The letter from James indicated that should anything happen to him, L. Wayne should take possession of his dairy cows. A grim communication.

James had established a substantial herd of livestock before going off to the war in the fall of 1941. He loved the farm, which had been in the family for generations. It is located on Cartland Road in the Popeville (Friends) neighborhood of Windham, and is now being maintained by James’ nephew, Lee Allen (L. Wayne and Monica Allen’s son).

James saw his first action at Roi-Namur in the Kwajalein Atoll, then in Saipan and the invasions of the Marshall Islands, engagements described as fierce and bloody. Each battle victory moved the U.S. closer to the Japanese mainland and would facilitate long-range bombing attacks.

Then came Iwo Jima, a 2-by-4 square mile island less than 700 miles from the Japanese homeland. A bomber base there would enable B-29s to fly only half the distance to Japan and back. Some 22,000 Japanese stood ready to defend the island.

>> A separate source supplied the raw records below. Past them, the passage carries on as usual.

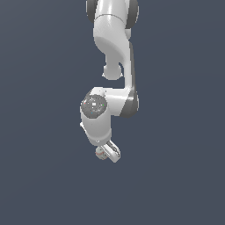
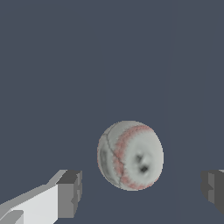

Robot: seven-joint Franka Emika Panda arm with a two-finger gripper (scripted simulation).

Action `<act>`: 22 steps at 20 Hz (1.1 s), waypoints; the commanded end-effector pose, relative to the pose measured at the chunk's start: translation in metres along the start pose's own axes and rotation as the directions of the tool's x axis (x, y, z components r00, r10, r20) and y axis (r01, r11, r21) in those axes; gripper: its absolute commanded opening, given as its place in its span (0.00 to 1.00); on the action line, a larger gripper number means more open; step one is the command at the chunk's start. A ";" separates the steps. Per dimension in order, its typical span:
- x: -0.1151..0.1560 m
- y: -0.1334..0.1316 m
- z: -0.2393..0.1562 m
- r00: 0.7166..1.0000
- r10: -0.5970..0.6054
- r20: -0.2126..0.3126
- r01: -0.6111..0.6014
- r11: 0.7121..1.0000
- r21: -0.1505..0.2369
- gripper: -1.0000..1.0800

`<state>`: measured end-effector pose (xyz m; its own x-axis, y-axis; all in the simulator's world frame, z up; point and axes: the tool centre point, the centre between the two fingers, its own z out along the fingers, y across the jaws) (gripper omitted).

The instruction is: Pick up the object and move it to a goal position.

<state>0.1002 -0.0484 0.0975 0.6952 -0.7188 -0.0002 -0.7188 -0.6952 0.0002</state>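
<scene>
The ball (image 2: 130, 155) is off-white with red stitching and grey marks. In the wrist view it lies between my two fingers, with a gap on each side. One dark finger pad (image 2: 70, 192) is on one side and the other pad (image 2: 213, 189) is at the frame's edge. My gripper (image 2: 142, 193) is open around the ball and does not touch it. In the exterior view the gripper (image 1: 108, 153) points down at the arm's lower end. The ball (image 1: 100, 153) peeks out beside the fingers and is partly hidden by them.
The white arm (image 1: 112, 48) hangs down from the top of the exterior view. A plain dark blue-grey surface (image 1: 44, 176) fills the background all around. No other objects show.
</scene>
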 end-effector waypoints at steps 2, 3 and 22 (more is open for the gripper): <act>0.000 0.000 0.006 1.000 0.001 0.000 -0.001 1.000 0.000 0.96; 0.000 0.000 0.010 1.000 0.001 0.000 -0.001 1.000 0.000 0.96; 0.000 0.000 0.050 1.000 0.005 0.000 -0.005 1.000 0.000 0.00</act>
<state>0.1002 -0.0482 0.0470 0.6919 -0.7220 -0.0011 -0.7220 -0.6919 0.0008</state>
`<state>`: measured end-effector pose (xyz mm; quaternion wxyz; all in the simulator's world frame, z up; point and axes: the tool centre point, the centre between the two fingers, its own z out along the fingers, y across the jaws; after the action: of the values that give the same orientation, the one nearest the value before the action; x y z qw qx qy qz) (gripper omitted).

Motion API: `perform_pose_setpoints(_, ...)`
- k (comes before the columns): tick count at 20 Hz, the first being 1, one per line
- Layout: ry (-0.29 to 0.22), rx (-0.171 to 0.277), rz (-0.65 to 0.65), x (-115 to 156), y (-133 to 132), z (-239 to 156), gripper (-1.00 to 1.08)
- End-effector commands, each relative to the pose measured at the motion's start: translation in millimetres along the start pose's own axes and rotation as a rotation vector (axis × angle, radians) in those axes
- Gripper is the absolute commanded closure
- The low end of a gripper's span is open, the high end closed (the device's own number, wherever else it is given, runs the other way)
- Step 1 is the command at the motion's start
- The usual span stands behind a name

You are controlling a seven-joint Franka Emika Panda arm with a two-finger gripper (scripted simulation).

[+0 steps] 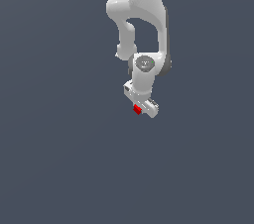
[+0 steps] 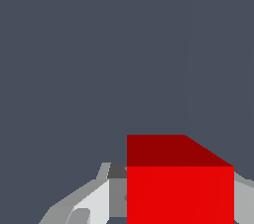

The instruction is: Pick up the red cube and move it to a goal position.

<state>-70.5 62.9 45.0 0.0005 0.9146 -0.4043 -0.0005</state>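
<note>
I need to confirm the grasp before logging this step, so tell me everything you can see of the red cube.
The red cube is small, plain and bright red, with flat, unmarked faces and sharp edges; one face looks darker, as if shaded. In the exterior view it sits at the tip of the white gripper, much smaller than it and partly hidden by it. In the wrist view grey-white fingers flank it on both sides, so it appears clamped between them. Nothing else touches it; only dark blue-grey background surrounds it.

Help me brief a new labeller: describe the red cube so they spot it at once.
Follow the white arm down to its end effector at the lower end. The red cube sits between its fingers, small and flat-faced. It is the only bright red thing against white robot parts and the plain grey-blue background.
</note>
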Motion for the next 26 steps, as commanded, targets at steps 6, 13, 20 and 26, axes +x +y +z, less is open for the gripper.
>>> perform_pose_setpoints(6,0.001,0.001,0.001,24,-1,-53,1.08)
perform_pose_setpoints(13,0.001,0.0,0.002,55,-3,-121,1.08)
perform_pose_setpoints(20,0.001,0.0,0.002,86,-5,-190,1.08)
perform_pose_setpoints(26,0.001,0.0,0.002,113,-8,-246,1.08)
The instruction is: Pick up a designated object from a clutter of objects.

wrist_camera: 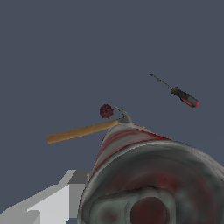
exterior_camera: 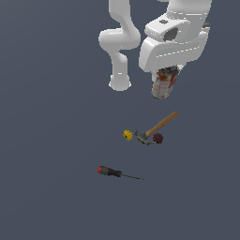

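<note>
Gripped in the closed hand, the can hangs nearly upright, axis slightly tilted.

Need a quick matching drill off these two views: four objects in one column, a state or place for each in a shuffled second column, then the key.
Things:
1. white-and-red can
2. hammer
3. yellow block
4. screwdriver

States:
A. lies alone, nearest the exterior view's bottom edge
B. held in the gripper, up off the surface
C. small piece beside the metal head, on the exterior view's left of it
D. wooden handle, dark red lump close by its head

Pairs: 1-B, 2-D, 3-C, 4-A
</note>
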### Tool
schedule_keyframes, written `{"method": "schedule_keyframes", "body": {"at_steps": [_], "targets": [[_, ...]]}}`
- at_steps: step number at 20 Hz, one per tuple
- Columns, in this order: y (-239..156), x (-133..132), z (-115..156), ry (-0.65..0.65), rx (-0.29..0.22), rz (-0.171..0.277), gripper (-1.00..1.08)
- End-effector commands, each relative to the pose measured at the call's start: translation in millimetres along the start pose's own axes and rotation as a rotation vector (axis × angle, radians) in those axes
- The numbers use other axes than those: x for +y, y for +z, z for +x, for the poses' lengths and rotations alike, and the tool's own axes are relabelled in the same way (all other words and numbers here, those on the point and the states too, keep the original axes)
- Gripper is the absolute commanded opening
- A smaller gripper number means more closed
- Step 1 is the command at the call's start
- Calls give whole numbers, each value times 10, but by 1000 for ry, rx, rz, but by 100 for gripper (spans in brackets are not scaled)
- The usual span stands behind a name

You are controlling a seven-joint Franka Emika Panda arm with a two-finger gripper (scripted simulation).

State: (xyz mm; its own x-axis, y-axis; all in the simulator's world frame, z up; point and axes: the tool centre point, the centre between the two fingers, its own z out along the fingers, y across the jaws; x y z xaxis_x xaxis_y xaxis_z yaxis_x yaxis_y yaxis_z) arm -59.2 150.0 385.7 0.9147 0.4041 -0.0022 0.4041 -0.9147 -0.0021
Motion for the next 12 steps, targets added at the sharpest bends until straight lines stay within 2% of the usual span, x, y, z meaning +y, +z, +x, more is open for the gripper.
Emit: {"method": "schedule_keyframes", "body": {"at_steps": [1, 12], "targets": [[-185, 34, -55, 0, 3, 0, -100], [-497, 99, -140, 1, 2, -2, -100]]}}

In February 1945, Sgt. Allen was among three infantry divisions put ashore there to engage in one of the most violent and deadly operations of the war. He would die in battle two weeks later, along with 5,930 other Marines.

 A posthumous citation, awarded after his death and presented to his mother, Flora Allen, detailed Sgt. James Allen’s valor in combat. It read: “For excellent service as squad leader in a reconnaissance company during operations against the enemy on March 6, 1945 on Iwo Jima, Volcano Islands. Sergeant Allen maintained control of his men while under heavy machine gun and mortar fire. He succeeded in withdrawing his squad from an enemy machine gun lane to commanding ground. Without regard for his personal safety, he exposed himself on numerous occasions to severe enemy fire to direct the evacuation of the wounded. His courage and conduct throughout were in keeping with the highest traditions of the United States Naval Service.” (Signed) C.B. Cates, Major General, USMC, Commanding 4th Marine Division.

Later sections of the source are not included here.